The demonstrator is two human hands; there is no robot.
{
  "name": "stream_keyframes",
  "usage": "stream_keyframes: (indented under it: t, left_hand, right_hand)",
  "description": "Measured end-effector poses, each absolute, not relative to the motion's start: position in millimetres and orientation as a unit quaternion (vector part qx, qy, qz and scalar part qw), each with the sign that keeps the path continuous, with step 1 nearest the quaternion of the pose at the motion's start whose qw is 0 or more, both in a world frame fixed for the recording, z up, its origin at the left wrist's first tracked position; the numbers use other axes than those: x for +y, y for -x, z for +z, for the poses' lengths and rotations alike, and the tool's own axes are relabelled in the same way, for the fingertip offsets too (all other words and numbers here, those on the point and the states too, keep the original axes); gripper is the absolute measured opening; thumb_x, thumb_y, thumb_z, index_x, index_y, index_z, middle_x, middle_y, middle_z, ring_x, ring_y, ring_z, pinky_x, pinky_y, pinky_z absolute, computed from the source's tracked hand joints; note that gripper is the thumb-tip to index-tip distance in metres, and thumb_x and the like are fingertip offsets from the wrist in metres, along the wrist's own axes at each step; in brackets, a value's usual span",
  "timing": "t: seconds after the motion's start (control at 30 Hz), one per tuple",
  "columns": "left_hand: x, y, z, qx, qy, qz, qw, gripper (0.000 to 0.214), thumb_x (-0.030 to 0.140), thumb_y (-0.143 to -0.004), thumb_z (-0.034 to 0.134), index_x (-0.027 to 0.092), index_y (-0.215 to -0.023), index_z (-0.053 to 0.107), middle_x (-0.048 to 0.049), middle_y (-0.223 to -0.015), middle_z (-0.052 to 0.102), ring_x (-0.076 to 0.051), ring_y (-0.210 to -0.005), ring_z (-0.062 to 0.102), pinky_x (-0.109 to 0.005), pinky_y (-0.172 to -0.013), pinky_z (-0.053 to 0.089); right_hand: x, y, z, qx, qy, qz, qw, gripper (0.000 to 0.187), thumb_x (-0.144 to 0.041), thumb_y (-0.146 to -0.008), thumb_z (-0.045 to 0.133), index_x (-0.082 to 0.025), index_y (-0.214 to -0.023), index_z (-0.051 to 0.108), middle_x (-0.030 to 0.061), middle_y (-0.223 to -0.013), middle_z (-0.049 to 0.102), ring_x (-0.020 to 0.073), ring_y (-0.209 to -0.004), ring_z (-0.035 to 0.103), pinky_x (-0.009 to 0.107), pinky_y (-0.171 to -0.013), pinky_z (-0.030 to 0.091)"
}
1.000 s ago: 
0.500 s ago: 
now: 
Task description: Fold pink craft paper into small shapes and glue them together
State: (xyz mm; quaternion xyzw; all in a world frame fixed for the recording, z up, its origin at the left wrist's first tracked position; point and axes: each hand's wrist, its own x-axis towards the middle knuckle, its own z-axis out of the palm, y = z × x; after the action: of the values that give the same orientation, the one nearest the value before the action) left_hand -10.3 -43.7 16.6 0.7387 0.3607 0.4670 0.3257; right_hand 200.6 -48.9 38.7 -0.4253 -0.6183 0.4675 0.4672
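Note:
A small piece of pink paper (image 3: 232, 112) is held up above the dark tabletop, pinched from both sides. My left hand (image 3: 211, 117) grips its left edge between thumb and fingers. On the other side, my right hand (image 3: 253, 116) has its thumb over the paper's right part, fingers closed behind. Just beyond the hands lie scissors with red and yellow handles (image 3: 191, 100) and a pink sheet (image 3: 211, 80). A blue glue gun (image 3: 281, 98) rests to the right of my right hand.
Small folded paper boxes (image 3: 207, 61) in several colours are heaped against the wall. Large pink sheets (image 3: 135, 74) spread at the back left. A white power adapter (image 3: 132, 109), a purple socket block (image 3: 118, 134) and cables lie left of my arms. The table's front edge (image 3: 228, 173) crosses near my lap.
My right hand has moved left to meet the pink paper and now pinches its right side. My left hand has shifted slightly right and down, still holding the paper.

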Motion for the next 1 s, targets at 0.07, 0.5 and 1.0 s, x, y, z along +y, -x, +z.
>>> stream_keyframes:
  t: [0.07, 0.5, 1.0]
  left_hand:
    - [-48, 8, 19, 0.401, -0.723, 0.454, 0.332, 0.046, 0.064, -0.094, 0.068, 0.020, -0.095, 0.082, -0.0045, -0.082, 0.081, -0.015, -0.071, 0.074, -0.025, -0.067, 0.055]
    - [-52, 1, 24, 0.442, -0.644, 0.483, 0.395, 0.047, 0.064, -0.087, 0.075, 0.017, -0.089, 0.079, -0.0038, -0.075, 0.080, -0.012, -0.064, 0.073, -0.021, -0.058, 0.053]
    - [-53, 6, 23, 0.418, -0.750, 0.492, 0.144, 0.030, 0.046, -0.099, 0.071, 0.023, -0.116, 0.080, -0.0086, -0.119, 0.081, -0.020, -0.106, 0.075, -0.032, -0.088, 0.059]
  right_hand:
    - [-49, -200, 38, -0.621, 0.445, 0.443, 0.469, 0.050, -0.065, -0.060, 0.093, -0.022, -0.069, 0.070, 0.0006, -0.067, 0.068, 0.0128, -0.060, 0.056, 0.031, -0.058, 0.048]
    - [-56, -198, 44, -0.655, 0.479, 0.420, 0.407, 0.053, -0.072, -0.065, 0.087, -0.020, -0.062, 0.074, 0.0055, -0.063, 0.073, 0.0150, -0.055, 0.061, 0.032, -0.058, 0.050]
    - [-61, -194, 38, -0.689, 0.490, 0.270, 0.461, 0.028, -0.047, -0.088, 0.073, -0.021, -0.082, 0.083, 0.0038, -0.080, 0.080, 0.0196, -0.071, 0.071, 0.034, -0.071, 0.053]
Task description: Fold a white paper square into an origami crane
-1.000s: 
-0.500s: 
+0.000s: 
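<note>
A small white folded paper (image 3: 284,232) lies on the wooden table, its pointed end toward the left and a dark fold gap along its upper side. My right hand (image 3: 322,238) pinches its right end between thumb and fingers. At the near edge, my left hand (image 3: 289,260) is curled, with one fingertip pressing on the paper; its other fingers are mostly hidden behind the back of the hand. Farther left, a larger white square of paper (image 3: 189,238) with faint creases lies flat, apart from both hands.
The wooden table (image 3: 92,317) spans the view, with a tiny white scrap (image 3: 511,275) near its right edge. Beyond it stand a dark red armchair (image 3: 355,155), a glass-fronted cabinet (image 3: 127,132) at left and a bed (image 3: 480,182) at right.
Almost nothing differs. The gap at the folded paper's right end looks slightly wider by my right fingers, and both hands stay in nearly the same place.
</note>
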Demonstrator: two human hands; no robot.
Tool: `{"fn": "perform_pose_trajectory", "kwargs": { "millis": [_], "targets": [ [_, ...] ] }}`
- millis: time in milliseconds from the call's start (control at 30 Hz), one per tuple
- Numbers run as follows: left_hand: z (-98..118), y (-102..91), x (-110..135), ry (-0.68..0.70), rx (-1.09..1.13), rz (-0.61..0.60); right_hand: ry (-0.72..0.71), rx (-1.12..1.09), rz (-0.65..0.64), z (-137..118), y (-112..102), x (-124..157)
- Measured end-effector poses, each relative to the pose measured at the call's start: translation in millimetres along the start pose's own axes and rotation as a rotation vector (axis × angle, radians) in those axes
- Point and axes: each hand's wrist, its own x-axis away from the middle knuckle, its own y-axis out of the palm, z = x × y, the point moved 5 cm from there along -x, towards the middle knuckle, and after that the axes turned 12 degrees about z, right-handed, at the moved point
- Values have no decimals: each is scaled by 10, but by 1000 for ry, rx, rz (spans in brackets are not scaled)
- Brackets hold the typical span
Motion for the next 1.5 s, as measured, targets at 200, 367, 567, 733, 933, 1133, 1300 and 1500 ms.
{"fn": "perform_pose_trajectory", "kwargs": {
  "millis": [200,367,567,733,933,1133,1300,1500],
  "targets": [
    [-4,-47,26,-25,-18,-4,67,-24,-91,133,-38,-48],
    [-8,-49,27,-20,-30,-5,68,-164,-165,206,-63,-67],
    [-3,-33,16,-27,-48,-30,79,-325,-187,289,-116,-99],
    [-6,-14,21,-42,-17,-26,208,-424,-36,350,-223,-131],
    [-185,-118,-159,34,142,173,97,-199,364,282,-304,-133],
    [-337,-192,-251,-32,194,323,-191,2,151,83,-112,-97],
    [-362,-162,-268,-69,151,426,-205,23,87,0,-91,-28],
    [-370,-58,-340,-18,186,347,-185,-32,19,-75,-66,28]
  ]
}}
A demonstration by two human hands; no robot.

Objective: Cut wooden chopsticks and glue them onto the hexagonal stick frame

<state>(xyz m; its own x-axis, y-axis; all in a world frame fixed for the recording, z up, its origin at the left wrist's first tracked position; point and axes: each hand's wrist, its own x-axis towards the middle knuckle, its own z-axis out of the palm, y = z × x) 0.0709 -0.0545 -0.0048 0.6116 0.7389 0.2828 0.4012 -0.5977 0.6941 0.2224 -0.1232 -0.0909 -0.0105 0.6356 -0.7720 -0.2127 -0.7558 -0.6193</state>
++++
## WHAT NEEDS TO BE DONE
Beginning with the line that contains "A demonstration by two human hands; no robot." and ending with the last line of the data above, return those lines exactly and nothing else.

## RESPONSE TO THE EXERCISE
A demonstration by two human hands; no robot.

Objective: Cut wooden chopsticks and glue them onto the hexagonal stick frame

<state>(xyz m; its own x-axis, y-axis; all in a world frame fixed for the recording, z up, its origin at the left wrist's first tracked position; point and axes: each hand's wrist, its own x-axis towards the middle knuckle, its own z-axis out of the palm, y = z × x) 0.0709 -0.0545 -0.0048 0.6116 0.7389 0.2828 0.4012 -0.5977 0.6941 0.2224 -0.1232 -0.0909 -0.0105 0.6356 -0.7720 -0.2127 -0.7558 -0.6193</state>

The output is complete.